> Activity
Retype the lines below exactly, but only those from the line that has "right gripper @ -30" through the line that has "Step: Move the". Omit every picture.

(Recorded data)
:::::

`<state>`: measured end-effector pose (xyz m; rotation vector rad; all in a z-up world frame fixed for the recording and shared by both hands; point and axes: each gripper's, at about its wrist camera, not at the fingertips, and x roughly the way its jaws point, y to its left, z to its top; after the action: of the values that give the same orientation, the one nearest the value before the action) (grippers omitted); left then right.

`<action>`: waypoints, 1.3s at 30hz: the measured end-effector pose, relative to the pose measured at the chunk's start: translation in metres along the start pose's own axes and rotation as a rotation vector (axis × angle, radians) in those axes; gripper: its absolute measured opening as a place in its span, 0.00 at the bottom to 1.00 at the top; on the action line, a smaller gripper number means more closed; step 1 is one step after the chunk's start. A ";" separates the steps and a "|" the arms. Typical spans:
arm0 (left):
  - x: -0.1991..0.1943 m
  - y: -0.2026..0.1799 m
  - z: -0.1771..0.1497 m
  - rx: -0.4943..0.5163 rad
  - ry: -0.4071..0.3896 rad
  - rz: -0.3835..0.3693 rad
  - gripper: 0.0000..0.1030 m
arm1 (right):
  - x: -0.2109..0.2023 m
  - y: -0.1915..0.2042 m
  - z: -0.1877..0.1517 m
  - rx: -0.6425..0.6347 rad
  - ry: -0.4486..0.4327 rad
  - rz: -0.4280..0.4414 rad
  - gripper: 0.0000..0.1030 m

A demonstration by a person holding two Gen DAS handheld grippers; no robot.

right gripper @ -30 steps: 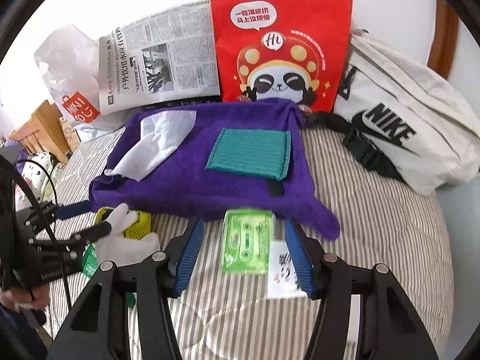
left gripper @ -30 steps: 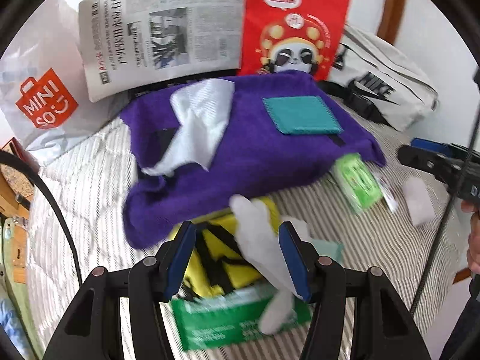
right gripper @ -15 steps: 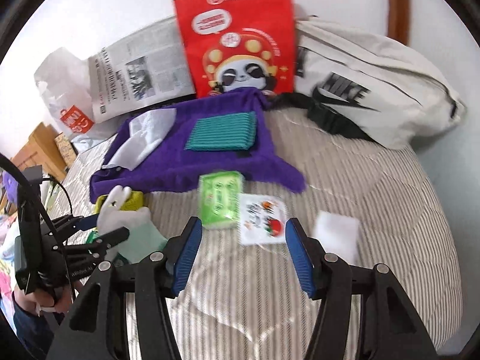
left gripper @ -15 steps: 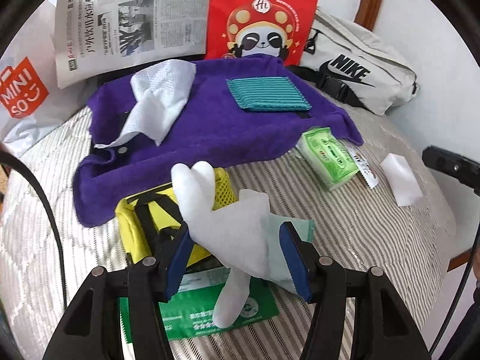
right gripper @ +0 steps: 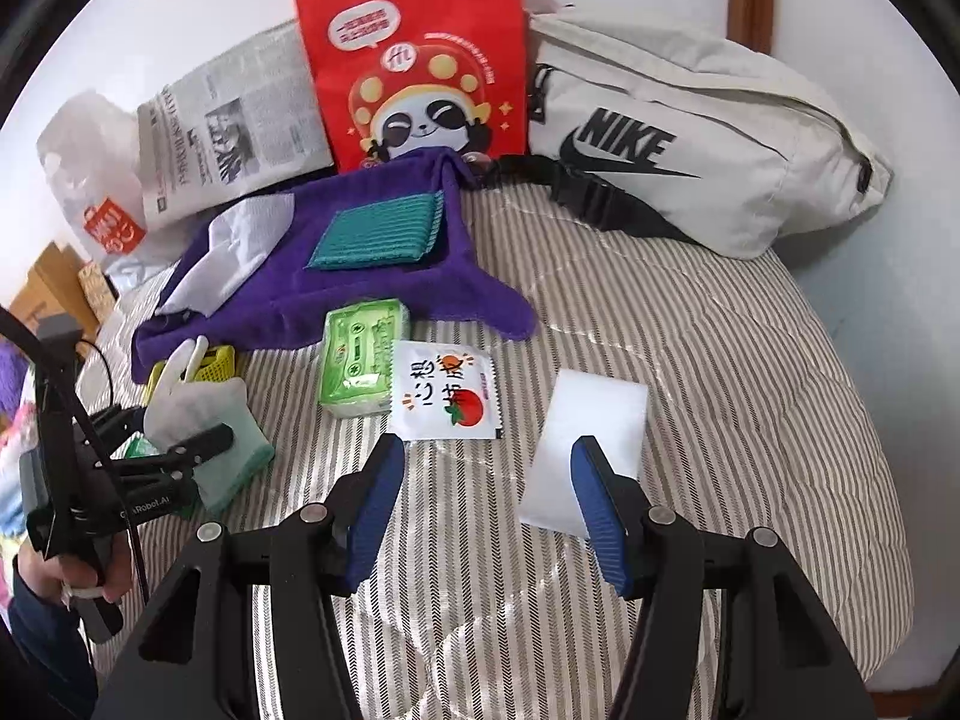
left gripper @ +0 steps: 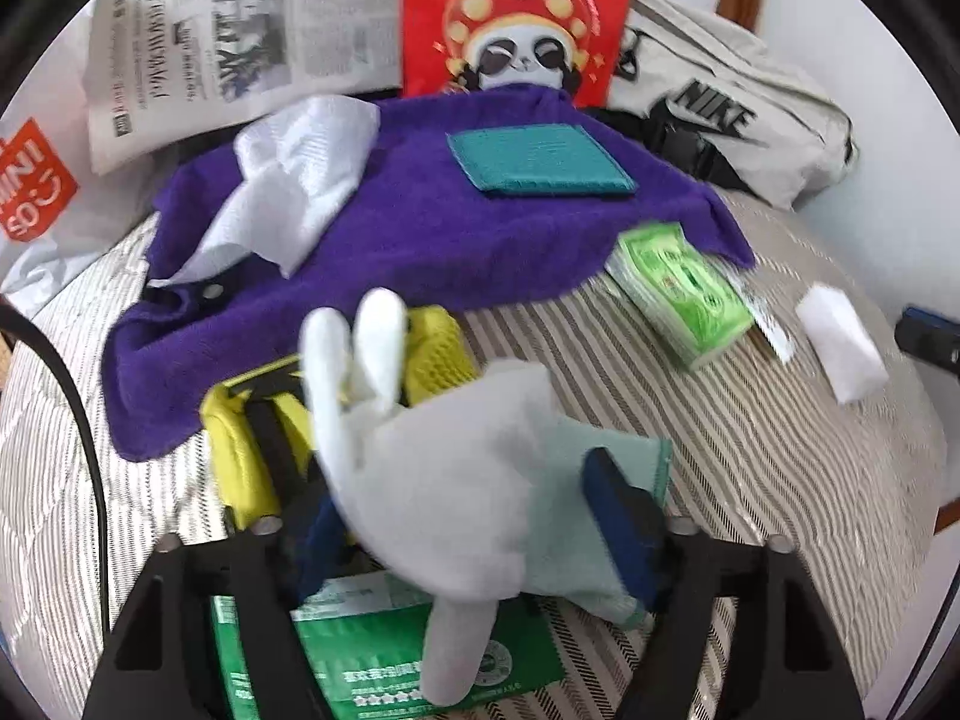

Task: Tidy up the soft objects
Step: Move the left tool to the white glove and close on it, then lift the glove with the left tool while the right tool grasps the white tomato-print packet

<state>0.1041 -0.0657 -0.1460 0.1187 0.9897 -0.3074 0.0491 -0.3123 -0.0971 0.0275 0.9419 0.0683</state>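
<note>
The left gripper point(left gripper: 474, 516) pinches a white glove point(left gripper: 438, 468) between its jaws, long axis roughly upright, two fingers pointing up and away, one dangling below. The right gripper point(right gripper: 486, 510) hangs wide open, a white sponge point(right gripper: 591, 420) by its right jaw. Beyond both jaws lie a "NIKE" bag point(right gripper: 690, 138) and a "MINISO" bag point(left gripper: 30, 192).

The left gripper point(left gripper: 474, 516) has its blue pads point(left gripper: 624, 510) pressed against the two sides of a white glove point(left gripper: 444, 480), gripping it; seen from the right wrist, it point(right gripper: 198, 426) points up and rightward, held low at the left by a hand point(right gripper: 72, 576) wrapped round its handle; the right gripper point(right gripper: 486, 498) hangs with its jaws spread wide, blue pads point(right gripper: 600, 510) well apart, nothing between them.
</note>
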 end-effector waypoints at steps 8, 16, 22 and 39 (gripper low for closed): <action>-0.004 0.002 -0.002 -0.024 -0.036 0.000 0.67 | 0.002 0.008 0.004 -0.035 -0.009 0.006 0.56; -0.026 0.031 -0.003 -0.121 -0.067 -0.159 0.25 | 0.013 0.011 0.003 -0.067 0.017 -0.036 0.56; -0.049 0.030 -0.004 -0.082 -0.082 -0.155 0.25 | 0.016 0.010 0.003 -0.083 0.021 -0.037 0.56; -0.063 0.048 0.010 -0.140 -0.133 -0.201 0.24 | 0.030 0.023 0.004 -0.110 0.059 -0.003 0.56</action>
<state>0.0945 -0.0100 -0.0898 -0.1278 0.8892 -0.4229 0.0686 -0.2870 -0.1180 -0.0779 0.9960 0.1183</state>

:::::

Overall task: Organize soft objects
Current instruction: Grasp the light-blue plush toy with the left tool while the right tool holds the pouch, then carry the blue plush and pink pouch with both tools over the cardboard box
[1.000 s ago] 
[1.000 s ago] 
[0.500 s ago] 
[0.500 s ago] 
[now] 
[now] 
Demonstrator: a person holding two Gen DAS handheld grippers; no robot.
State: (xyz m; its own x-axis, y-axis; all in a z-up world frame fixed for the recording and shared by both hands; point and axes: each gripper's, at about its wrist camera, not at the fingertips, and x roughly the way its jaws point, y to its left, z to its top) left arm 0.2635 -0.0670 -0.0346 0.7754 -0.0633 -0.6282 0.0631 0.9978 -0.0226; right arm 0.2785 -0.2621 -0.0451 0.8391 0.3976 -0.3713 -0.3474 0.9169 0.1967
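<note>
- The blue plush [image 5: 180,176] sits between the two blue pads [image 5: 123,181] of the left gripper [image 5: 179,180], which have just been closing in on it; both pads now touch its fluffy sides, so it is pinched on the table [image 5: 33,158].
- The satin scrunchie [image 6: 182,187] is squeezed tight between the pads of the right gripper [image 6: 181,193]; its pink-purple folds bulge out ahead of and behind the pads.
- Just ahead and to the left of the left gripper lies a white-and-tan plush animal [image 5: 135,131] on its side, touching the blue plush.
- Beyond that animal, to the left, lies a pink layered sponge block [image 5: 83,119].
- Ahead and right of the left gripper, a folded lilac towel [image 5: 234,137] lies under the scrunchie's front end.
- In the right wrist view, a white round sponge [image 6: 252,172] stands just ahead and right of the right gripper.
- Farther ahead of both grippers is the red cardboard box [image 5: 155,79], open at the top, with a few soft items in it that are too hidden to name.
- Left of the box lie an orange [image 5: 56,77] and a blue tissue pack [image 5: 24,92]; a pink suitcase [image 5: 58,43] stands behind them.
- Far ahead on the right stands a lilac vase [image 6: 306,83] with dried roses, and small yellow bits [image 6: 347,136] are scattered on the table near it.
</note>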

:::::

> Exercise solution
right gripper @ -30 steps: 
left gripper @ -30 steps: 
right gripper @ -15 steps: 
left gripper @ -15 steps: 
right gripper @ +0 steps: 
left gripper @ +0 steps: 

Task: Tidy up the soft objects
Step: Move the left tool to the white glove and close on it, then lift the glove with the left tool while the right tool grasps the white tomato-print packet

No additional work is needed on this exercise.